Space has a surprising amount of dangerous things in it. There are micrometeorites, solar particles, and of course all the space junk, everything from spent rocket stages to fragments of paint, zipping past satellites at up to 12.4 miles a second. They pose hazards to sensitive spacecraft optics, detectors, and solar panels in satellites and spacecraft.
Even though engineers have expanded different techniques to defend spacecraft from these fast-moving surprises, nothing gives 100-percent protection.
However, at NASA’s Goddard Space Flight Center in Greenbelt, Md., a technician is experimenting with an emerging technology that may provide another, possibly more effective technique for defending sensitive spacecraft components from these high-velocity bombardments.
Vivek Dwivedi and his colleague, Raymond Adomaitis, chemical engineering professor from the University of Maryland, are using atomic layer deposition (ALD), a rapidly evolving technology for coating plastics, semiconductors, glass, Teflon, and a surfeit of other materials, to create a new super-strong, ultra-thin coating made of tiny tubes of boron nitride, similar in appearance to the bristles on a toothbrush.
”Crystalline boron nitride is one of the hardest materials in the world,” Dwivedi says. This makes it perfect as a coating for sensitive spacecraft components. Crystalline boron nitride could make them less susceptible to damage when struck by space dust, tiny rocks, and high-energy solar particles.
Atomic Layer Deposition
The ALD technique, which the semiconductor industry has implemented in manufacturing of computer chips, involves placing a substrate material inside a reactor chamber and sequentially pulsing diverse types of precursor gases to create an ultrathin film. The layers are literally no thicker than a single atom.

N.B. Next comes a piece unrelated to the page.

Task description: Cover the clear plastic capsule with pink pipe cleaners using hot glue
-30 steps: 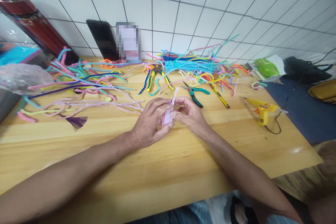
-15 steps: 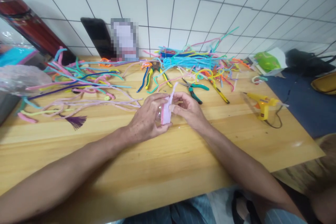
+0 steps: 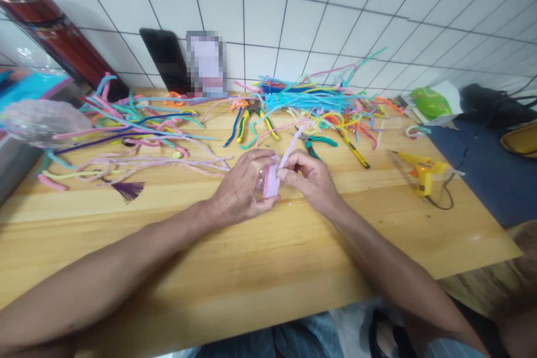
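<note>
My left hand (image 3: 241, 184) is closed around a clear rounded plastic piece (image 3: 260, 179) banded with rows of lilac and pink pipe cleaner (image 3: 271, 179). From that band a loose lilac pipe cleaner end (image 3: 292, 142) sticks up and to the right. Thumb and fingers of my right hand (image 3: 308, 176) pinch this strand close to the band. The far side of the plastic piece is hidden behind my left fingers. Just beyond my right hand lie green-handled pliers (image 3: 321, 140), partly covered by the strand.
Pipe cleaners of many colours (image 3: 308, 102) are heaped along the wall and at the left. Yellow-green pliers (image 3: 251, 117), a yellow cutter knife (image 3: 356, 151) and a purple tassel (image 3: 129, 191) lie around. A yellow glue gun (image 3: 423, 170) rests at right; a red flask (image 3: 59, 39) stands far left.
My right hand has drawn slightly away from the band, and the lilac strand now leans further to the right. The whole view has shifted a little. My left hand keeps its hold.
</note>
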The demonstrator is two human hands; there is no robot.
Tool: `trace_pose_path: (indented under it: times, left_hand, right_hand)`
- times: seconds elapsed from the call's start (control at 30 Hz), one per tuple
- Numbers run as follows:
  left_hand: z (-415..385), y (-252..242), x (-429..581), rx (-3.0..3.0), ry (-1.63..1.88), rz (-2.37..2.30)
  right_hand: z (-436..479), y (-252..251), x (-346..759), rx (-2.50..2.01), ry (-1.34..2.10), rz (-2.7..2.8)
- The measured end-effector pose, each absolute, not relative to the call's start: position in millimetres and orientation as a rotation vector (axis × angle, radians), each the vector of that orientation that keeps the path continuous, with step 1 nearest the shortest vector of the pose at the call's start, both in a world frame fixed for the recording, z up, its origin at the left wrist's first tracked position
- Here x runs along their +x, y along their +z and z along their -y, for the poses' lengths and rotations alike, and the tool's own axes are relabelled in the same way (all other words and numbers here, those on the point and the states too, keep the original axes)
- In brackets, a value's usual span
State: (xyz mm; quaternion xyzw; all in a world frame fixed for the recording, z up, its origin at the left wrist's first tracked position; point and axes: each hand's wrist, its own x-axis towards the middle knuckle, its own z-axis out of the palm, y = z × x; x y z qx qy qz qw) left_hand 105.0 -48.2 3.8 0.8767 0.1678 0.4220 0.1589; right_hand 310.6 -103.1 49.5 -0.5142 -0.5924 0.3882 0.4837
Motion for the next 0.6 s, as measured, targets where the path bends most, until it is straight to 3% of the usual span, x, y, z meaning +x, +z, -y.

ALD differs from other thin film application techniques since the process is split into two half reactions, run in sequence, and repeated for each layer. Consequently, technicians can precisely control the thickness and composition of the deposited films, even deep inside pores and cavities.
This gives atomic layer deposition a distinctive ability to coat in and around 3-D objects. That advantage, combined with the fact that technologists can create films at much lower temperatures than with the other techniques, has led many in the electronics, optics, textile, energy, and biomedical-device fields to replace older deposition techniques with ALD.
According to Dwivedi, if technicians use atomic layer deposition to coat glass with aluminum oxide, for example, they can fortify glass so it is over 80 percent stronger. The resulting thin films act like ”nano putty,” filling the nanometer-scale defects found in glass; the very same minuscule cracks that cause glass to break when struck by an object.
”This ALD application has profound possibilities for the next-generation crew modules,” Dwivedi said. ”We could decrease the thickness of the glass windows without sacrificing strength.”
”It’s really exciting,” said Ted Swanson, assistant chief for technology for mechanical systems at Goddard. ”This is an emerging technology that offers a wholly new way to protect spacecraft components, perhaps more effectively than what is possible with current techniques. Just as important, with ALD, we can lay down material less expensively.”
Hard Material to Work With
But that doesn’t mean the task is easy, Dwivedi said. Manufacturing an ALD-based coating made of boron and other precursor gases is remarkably difficult to do.
Currently, technologists manufacture boron films through reacting boron powder with nitrogen and a small quantity of ammonia in a chamber that requires heating to a blistering 2,552 degrees Fahrenheit. It is an expensive process. With atomic layer deposition, ultrathin boron-nitride film could be laid in a chamber no hotter than 752 degrees Fahrenheit.
”Our team has studied the difficulties and think we understand why they’re happening,” Dwivedi said. As a result, he judges the team will succeed at depositing boron nitride on a silicon substrate by next year.
He believes instrument designers could one day use the technology to coat mirrors, spacecraft buses, and other components, if tests at Goddard and NASA’s Langley Research Center in Hampton, Va., validate the material’s effectiveness as a protective coating, Such testing could happen as early as summer of 2013.
Dwivedi and his team are not only creating a protective coating, they are using funding from NASA’s Center Innovation Fund and Goddard’s internal R&D program to test the technique as a possible way to coat X-ray telescope mirrors, which must be curved to collect high-energy X-ray photons that would otherwise pierce flat mirrors, and radiators needed to direct heat away from sensitive instruments.
”This technology can coat anything. It is perfect point-to-point. There are so many applications for this technology,” Dwivedi said. ”The only thing limiting its use is your imagination.”